Stored records
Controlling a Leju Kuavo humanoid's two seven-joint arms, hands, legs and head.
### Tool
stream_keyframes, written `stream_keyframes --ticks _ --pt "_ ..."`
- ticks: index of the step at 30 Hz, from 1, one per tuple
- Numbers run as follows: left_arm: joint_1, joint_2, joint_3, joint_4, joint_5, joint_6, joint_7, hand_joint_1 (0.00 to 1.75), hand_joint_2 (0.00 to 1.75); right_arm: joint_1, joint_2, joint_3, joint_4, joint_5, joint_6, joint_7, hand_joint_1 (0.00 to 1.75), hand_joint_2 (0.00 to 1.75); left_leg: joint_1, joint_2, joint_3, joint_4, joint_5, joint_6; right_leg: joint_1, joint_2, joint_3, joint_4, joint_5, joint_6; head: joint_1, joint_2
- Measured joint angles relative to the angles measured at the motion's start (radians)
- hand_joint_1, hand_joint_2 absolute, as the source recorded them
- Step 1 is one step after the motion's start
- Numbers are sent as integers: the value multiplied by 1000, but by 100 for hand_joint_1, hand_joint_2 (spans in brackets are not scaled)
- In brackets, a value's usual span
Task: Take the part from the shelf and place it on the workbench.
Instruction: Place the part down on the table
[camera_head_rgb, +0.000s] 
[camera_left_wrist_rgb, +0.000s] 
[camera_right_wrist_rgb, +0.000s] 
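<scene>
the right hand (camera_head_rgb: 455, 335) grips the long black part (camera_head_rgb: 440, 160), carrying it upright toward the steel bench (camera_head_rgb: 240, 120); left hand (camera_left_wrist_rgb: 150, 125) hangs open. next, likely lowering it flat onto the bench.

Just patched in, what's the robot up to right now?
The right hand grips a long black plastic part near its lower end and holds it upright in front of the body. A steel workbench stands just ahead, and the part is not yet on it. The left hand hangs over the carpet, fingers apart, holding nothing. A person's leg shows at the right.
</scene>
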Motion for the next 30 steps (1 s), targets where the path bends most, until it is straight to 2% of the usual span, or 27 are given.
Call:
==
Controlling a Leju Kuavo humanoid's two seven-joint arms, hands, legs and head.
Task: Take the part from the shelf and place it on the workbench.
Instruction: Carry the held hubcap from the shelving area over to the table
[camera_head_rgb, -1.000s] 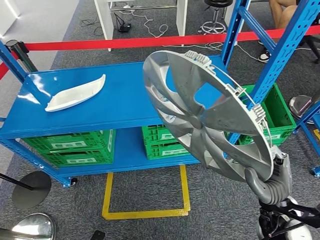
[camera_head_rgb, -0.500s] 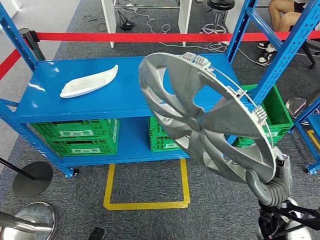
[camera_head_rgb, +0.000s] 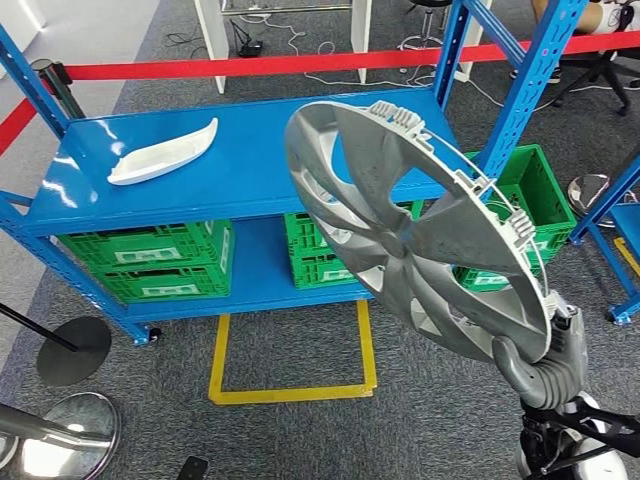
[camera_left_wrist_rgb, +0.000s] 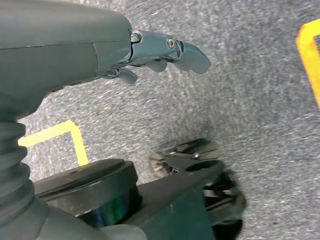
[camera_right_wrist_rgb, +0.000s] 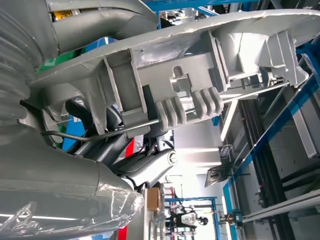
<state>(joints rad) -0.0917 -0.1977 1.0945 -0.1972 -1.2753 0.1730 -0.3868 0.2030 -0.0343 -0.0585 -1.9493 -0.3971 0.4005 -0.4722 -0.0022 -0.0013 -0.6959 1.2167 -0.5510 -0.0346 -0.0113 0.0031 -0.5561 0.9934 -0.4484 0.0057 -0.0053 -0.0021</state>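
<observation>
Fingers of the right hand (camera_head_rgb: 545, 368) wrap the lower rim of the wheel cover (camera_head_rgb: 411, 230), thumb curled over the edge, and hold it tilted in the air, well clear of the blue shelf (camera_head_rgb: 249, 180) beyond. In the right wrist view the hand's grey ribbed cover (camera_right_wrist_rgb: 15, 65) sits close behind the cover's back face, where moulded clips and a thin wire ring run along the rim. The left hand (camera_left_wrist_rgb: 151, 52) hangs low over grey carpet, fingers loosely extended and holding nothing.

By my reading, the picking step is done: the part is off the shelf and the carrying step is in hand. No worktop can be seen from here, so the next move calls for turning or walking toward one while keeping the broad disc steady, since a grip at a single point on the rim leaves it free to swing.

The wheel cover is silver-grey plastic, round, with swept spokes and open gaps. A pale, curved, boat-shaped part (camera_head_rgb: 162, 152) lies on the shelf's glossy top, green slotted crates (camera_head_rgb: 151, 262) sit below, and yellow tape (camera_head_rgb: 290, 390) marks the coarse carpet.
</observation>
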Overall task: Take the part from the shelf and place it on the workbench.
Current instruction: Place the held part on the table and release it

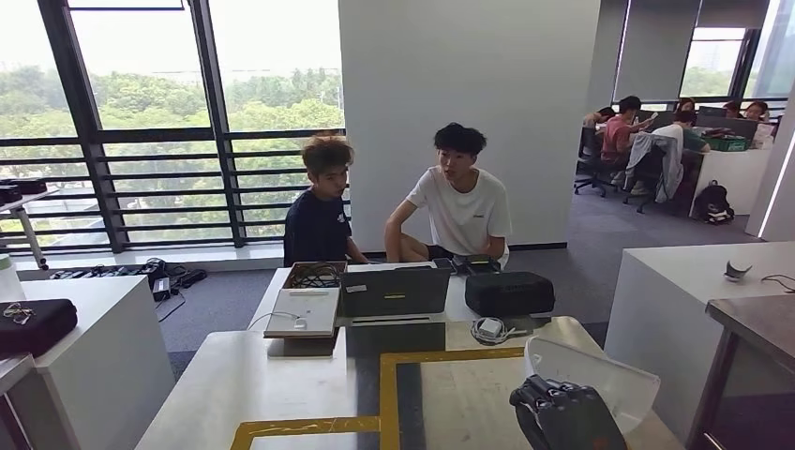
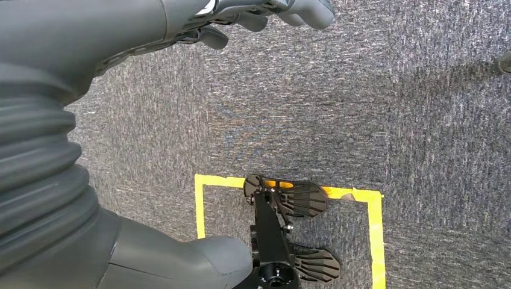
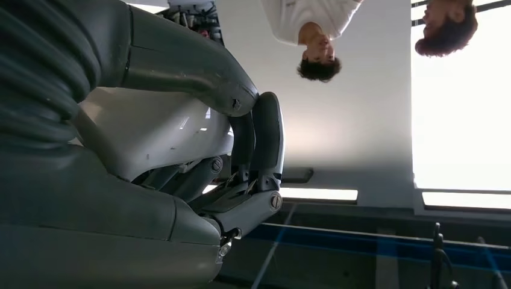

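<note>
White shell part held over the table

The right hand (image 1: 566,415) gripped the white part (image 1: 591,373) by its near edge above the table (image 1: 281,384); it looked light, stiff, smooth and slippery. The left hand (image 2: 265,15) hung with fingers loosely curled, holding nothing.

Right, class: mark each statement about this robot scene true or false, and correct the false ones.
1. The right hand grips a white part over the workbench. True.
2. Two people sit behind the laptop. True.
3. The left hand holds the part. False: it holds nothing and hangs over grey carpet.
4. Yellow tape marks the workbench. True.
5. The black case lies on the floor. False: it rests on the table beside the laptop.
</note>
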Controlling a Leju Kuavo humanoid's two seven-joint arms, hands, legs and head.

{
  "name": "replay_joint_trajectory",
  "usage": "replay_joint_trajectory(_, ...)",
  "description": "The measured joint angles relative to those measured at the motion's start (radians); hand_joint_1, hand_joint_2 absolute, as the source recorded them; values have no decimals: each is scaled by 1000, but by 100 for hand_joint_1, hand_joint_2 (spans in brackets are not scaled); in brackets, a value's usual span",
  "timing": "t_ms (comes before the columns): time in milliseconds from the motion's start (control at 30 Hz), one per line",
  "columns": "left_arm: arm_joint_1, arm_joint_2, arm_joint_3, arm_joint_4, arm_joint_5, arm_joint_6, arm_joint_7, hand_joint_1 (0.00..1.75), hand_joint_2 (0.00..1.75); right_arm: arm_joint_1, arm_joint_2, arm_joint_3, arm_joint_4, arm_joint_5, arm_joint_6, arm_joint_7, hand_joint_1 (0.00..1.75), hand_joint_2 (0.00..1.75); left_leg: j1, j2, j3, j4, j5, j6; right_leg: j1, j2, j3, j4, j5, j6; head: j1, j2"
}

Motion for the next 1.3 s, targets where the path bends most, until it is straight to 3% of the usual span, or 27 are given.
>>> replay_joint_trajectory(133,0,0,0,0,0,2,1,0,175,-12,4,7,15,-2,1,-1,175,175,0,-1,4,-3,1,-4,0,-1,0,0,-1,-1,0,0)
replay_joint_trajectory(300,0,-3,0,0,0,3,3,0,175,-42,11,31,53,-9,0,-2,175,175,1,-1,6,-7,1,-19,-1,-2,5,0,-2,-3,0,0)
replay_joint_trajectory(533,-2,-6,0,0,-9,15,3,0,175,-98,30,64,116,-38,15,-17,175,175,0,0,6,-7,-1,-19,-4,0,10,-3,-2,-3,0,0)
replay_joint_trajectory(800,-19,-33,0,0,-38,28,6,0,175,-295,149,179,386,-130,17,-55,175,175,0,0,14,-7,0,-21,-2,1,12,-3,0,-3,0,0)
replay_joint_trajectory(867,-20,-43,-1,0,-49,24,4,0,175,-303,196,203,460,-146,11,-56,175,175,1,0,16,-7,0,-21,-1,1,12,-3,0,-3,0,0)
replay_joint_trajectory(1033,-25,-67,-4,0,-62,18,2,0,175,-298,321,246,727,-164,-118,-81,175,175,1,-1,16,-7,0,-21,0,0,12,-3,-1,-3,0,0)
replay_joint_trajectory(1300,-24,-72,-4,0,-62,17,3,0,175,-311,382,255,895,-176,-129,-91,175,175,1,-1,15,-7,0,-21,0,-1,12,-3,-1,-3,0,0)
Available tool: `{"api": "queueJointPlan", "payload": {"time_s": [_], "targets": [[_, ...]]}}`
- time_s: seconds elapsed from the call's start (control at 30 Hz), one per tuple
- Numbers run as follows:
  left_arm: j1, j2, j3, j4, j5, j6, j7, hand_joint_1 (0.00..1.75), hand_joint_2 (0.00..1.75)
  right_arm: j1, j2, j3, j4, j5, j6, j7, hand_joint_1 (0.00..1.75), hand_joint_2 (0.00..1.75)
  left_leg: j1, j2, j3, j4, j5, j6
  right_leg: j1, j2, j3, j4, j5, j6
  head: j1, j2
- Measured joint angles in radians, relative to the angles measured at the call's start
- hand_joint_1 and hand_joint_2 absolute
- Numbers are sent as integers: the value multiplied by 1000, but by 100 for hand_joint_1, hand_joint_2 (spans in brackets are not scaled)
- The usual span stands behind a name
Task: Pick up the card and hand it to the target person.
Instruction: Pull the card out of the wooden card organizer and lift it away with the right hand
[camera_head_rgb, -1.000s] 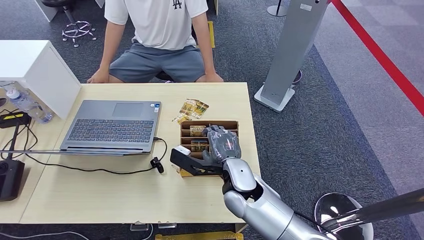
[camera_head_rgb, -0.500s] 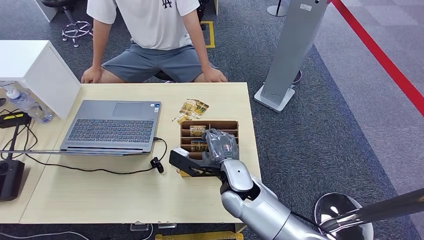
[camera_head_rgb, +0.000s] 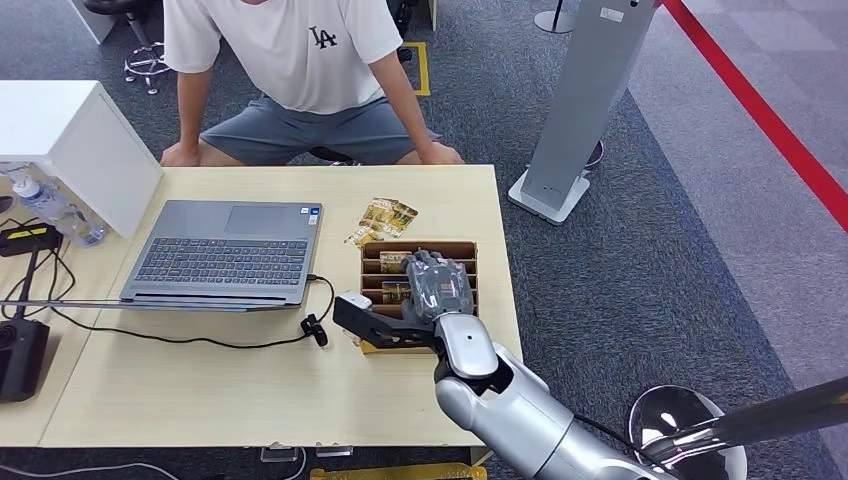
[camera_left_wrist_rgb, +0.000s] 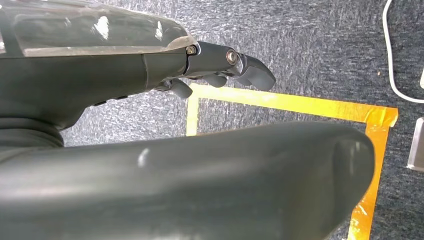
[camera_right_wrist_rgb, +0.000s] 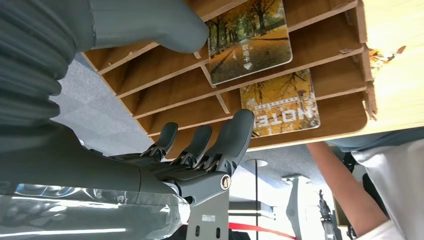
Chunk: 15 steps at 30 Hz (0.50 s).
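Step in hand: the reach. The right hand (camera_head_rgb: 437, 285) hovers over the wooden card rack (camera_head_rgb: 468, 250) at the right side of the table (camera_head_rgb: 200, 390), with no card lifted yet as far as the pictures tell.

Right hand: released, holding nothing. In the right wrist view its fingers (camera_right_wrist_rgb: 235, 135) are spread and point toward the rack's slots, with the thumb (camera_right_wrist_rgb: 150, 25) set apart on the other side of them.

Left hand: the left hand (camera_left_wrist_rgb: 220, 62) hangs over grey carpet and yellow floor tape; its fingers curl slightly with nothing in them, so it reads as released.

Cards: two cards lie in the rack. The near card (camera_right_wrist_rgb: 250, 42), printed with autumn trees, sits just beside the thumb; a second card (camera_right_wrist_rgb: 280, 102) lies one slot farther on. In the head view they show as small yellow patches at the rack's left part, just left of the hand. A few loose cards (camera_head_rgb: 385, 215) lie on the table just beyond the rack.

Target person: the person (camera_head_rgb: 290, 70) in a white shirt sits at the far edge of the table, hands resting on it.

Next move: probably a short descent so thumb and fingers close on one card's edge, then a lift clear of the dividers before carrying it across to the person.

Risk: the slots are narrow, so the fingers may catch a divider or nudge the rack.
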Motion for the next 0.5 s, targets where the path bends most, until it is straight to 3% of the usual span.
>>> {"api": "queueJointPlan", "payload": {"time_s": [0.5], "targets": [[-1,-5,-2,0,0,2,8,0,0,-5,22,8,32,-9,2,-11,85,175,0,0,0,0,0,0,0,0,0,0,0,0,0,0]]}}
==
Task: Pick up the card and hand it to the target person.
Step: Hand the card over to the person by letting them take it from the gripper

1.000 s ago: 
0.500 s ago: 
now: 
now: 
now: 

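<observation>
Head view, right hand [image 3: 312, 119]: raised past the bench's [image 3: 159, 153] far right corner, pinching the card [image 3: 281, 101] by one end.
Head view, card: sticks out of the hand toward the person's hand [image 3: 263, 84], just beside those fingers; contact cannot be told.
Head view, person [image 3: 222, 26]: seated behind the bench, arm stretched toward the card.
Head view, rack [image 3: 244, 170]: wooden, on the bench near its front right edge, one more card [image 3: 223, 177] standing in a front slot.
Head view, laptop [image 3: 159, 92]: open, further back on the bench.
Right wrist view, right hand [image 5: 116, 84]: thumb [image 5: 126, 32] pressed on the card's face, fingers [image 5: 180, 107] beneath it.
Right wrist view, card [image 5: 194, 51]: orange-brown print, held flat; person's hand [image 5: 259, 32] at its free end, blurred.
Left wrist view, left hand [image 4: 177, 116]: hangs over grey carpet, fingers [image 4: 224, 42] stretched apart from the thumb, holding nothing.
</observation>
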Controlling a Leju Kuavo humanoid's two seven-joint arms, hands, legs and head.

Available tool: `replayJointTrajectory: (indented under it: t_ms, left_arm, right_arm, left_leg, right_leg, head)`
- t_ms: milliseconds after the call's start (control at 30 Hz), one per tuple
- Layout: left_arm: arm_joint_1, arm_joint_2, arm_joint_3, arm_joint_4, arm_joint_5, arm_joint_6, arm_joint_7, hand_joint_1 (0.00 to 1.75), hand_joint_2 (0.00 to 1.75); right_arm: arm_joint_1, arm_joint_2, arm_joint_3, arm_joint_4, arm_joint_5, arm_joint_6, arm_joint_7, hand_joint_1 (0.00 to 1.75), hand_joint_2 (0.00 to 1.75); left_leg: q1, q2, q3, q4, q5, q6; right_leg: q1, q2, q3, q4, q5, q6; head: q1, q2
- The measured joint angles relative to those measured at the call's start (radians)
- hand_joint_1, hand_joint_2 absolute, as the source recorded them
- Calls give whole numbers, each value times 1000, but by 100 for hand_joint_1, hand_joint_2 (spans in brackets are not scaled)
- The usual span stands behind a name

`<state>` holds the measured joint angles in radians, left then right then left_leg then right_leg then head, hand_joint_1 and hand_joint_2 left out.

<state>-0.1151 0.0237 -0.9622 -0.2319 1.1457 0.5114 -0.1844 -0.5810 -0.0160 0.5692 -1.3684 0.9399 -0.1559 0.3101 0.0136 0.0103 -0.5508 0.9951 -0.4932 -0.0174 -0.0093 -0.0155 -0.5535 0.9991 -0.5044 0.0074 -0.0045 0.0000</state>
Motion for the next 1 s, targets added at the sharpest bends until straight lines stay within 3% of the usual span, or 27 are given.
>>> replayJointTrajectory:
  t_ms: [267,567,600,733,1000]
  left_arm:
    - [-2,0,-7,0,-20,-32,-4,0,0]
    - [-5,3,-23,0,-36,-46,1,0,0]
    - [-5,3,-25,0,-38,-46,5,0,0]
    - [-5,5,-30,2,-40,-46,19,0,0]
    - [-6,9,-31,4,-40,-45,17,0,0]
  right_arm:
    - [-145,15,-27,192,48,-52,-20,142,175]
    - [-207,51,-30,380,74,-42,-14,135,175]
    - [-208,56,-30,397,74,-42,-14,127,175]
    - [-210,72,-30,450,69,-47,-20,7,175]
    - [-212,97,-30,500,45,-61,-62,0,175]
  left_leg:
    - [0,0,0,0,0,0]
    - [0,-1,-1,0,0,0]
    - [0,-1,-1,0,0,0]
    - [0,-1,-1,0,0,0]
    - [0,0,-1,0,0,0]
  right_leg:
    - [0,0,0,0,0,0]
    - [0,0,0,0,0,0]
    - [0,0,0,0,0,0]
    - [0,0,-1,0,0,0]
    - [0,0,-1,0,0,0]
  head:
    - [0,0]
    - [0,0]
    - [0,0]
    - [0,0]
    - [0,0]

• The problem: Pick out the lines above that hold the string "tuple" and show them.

• Solution to this problem:
- ticks: index of the step at 30 Hz, from 1, one per tuple
- time_s: seconds elapsed from the call's start (control at 30 Hz), one per tuple
- t_ms: milliseconds after the call's start (control at 30 Hz), one per tuple

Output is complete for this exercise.